Spring-blooming lupines display showy spikes of densely packed blossoms on stiff stems along with green foliage covered in fine gray hair. In their native habitats, lupines cover hillsides with vibrant displays. They do not perform well as ornamentals in home-garden settings, however. Instead of growing wild lupines in home gardens, look for hybrids that thrive as cool-summer perennials, understanding that hot summer temperatures will stop them in their tracks.
The colorful flowers of lupine strut their stuff on erect spires that can reach 4 feet tall. In some varieties the flowers are bicolor blossoms that pair a set of white petals with a second set of petals in a primary color, creating a layered effect. The foliage is also worth a second look. Small pleated leaflets grow in rings around a central point, forming a cuplike shape. The fine gray hairs cause water to bead up in the center of the leaves to create a naturally beautiful visual.
Lupine Care Must-Knows
While lupines are easy to start from seed, these short-lived perennials are difficult to over-winter when not grown in their ideal settings. Regions with cool summers—such as the West Coast, Pacific Northwest, northern United States, southern Canada, and New England—see lupines thrive. The Deep South's heat and humidity (Zones 7-9) compromise lupines' well-being; grow these flowers as annuals in this area.

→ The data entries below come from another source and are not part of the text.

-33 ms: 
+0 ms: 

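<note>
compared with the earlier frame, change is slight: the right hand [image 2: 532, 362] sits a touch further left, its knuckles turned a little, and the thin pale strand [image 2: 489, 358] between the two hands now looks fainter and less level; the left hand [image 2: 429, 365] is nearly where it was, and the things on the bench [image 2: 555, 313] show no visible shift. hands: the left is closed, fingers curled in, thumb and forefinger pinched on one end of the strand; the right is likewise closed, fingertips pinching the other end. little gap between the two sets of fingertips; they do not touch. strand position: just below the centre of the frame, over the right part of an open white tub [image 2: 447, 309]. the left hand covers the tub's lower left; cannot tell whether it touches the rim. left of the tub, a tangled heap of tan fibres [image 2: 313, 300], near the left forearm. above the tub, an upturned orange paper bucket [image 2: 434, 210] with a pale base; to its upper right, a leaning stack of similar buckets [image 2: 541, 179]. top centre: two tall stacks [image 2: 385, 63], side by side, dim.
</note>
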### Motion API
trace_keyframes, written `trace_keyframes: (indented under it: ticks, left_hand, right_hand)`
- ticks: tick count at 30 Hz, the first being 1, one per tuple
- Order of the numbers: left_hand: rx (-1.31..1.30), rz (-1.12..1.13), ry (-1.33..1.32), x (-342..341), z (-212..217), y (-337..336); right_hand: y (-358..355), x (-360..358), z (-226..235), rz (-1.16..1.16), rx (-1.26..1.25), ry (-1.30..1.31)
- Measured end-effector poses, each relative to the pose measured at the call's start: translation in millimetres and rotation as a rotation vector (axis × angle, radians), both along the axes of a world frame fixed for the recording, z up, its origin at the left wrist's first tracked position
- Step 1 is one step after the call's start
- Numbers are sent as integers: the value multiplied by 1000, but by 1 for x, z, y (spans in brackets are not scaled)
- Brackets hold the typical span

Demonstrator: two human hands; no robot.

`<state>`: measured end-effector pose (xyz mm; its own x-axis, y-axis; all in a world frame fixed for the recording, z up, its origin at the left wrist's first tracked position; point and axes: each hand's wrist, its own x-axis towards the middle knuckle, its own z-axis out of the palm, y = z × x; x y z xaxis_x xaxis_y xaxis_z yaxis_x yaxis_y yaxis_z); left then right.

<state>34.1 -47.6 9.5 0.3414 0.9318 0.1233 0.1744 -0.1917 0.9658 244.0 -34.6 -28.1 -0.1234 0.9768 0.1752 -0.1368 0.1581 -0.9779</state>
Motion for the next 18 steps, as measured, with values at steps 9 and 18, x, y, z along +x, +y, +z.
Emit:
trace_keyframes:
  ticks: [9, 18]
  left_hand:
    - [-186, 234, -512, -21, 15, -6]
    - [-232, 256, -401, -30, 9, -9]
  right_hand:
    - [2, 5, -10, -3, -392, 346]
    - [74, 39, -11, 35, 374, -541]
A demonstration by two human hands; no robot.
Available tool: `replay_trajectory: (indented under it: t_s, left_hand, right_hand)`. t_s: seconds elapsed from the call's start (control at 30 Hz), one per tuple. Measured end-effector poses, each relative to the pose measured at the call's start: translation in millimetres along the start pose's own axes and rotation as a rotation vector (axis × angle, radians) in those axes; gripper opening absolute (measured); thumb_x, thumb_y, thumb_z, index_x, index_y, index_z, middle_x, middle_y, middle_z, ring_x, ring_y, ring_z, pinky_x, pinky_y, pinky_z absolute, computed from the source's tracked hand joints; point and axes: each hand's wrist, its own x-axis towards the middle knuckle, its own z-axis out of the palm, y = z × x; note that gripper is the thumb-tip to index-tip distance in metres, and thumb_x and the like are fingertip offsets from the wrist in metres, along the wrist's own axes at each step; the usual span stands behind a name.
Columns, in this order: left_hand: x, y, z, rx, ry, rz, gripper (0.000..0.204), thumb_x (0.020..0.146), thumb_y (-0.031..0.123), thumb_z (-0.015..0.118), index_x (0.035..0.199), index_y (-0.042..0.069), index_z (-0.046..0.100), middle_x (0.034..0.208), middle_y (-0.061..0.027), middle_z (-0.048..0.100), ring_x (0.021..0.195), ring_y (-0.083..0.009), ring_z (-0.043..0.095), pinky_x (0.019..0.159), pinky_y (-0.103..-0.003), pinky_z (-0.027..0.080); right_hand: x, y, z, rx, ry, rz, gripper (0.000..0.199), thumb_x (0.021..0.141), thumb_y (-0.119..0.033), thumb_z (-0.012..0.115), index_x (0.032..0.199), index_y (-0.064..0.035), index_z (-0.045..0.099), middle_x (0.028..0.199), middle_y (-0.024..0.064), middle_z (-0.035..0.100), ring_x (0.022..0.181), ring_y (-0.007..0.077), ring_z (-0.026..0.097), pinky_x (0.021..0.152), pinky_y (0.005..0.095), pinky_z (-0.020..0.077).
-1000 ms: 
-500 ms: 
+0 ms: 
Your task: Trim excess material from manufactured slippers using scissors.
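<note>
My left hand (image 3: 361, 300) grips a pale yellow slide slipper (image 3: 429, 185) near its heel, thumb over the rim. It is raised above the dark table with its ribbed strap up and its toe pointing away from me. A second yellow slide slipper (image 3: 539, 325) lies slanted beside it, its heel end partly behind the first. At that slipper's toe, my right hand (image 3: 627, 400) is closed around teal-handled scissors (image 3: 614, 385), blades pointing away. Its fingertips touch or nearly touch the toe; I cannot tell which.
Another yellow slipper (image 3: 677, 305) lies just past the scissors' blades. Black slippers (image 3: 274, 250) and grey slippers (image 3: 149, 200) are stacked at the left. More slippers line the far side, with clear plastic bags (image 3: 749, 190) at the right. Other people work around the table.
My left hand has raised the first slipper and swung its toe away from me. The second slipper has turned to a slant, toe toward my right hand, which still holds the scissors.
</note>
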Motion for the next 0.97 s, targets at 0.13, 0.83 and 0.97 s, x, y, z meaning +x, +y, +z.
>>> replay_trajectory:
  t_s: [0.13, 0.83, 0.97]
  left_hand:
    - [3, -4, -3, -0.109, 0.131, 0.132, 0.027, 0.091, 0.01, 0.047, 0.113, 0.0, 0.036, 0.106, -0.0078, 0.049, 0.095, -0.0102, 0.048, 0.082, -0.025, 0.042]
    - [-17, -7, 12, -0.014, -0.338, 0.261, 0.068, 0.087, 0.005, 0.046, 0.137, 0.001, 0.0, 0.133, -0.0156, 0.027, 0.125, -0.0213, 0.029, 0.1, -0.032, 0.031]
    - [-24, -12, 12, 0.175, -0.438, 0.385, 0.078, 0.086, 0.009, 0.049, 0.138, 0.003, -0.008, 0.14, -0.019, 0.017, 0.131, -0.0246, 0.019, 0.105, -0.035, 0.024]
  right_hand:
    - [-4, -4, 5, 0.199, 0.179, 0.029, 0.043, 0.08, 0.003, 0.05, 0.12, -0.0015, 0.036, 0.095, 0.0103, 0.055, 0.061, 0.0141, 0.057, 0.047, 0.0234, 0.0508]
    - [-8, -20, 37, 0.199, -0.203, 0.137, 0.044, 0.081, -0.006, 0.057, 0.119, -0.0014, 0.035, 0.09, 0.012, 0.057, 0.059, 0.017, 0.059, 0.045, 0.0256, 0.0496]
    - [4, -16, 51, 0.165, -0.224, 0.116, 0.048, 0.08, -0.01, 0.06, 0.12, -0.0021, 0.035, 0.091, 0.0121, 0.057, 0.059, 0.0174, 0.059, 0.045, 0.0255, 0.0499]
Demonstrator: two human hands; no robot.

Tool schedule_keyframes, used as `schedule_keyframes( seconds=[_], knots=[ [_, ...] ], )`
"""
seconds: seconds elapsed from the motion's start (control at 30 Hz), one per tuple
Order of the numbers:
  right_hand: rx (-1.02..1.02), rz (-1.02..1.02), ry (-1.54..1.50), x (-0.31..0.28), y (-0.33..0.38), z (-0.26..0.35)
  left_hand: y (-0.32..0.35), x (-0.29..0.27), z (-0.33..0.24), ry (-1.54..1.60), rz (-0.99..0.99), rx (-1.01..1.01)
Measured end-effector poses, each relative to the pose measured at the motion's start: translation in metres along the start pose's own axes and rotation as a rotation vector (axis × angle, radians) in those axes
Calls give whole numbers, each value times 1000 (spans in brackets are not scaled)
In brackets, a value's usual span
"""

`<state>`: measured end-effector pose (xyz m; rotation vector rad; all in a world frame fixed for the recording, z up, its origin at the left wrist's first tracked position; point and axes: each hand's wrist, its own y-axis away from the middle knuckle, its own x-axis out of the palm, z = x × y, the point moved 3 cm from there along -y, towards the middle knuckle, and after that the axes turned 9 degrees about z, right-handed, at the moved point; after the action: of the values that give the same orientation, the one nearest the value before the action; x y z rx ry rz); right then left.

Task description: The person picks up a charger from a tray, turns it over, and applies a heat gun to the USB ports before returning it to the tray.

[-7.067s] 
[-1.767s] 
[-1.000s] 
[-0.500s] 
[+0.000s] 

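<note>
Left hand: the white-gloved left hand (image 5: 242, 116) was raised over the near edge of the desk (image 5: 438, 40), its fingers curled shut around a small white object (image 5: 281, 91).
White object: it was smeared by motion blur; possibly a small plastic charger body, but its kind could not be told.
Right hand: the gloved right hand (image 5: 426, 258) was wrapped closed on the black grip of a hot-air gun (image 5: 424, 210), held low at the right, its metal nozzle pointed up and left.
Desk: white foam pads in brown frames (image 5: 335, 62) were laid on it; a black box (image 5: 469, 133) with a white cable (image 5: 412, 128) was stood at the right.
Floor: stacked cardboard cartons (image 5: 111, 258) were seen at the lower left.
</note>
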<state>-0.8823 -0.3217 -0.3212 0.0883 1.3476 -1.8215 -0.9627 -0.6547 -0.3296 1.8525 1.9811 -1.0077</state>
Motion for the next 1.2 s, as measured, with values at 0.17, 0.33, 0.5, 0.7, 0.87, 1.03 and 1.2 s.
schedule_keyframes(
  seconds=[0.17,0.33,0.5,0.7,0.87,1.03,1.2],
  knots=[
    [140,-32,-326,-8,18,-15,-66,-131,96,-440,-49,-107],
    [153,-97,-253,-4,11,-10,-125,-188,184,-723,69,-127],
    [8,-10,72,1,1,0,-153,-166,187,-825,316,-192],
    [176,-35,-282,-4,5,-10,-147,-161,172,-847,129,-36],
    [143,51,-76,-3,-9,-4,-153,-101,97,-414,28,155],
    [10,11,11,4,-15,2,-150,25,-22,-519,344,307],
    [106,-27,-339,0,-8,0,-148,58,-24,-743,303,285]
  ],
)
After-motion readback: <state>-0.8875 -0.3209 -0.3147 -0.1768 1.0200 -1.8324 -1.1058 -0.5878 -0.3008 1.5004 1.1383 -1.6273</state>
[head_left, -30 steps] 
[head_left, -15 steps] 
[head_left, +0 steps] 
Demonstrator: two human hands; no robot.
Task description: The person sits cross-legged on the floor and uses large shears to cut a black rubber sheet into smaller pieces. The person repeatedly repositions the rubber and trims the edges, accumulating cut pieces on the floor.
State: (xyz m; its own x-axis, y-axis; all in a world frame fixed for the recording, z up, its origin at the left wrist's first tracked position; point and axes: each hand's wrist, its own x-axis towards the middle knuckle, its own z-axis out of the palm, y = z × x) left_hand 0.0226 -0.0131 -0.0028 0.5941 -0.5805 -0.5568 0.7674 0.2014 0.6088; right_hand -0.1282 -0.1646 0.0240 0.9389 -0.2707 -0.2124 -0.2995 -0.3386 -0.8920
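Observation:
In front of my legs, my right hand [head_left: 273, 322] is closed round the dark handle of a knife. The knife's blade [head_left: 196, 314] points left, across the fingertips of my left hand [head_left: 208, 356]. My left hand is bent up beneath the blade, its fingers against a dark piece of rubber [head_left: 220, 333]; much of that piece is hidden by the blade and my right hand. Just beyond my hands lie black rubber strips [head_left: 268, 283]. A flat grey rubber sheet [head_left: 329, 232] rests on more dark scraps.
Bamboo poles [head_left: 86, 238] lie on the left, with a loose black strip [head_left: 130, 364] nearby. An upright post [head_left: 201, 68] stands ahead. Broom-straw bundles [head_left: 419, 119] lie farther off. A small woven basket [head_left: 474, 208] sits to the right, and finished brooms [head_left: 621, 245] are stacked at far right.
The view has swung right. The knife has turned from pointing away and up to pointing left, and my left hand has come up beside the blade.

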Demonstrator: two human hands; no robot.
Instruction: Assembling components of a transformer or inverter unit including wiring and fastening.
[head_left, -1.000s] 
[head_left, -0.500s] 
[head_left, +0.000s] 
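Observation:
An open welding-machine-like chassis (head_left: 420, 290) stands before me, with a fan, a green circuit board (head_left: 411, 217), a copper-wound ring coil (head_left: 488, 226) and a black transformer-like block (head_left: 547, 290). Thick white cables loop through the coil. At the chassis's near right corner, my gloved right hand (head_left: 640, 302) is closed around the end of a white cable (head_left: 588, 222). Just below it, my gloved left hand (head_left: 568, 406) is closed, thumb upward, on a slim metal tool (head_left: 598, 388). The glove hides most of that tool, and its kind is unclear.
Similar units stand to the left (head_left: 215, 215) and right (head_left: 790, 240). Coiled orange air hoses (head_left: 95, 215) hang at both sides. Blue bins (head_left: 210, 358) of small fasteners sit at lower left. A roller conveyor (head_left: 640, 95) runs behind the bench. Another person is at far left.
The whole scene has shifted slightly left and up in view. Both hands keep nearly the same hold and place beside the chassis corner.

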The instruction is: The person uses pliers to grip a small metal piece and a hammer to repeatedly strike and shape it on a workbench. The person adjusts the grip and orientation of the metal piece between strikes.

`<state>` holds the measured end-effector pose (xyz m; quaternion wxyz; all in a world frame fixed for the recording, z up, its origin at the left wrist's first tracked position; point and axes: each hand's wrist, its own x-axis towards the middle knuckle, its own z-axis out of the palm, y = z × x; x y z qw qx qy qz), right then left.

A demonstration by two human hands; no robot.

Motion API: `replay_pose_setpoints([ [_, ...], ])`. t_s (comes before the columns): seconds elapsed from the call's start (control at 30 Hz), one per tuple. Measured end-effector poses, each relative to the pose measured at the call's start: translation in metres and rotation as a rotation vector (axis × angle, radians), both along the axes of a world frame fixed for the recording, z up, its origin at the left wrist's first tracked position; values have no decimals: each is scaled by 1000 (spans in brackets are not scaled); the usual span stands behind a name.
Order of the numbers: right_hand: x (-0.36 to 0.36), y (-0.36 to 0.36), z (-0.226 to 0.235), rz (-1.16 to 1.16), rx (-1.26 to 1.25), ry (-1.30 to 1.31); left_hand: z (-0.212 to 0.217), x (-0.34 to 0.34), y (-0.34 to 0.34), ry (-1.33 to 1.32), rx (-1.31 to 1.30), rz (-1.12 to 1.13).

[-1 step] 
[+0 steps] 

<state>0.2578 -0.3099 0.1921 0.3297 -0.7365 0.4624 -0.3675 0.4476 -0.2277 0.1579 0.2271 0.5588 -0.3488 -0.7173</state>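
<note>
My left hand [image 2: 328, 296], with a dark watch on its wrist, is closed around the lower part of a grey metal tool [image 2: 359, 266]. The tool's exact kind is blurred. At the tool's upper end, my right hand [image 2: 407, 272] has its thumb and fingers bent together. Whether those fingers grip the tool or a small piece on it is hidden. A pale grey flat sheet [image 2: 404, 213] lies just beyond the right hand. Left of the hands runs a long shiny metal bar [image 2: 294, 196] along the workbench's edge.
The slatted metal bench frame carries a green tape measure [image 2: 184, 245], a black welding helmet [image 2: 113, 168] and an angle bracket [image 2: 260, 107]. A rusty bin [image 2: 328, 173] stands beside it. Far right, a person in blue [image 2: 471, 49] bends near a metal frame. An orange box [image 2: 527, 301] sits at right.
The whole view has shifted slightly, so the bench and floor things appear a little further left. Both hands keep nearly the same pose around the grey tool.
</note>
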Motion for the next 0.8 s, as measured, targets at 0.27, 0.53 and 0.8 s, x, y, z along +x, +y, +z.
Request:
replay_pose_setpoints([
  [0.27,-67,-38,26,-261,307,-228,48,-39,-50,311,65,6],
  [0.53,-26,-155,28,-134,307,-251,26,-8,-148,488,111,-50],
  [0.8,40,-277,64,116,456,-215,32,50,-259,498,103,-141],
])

For the best flower production and the sturdiest stems, plants should be grown in full sun and rich, fertile, slightly acidic, well-drained soil. In warmer climates, make sure lupines get some light afternoon shade to cool things down. You can also cool down root zones by applying mulch around the plant. Deadhead spent flowers to encourage further blooming. Lupines are susceptible to powdery mildew; good air circulation helps prevent this problem.
If you live in the right zones and have created the right environment for lupines in your garden, you may reap the benefits of self-seeding. Keep in mind, though, if the parent plants are hybrids, the seedlings will not come true and you're likely to end up with a variety of flower colors. Rooting side-shoot cuttings in late spring to early summer is more likely to be successful in terms of propagating identical new plants.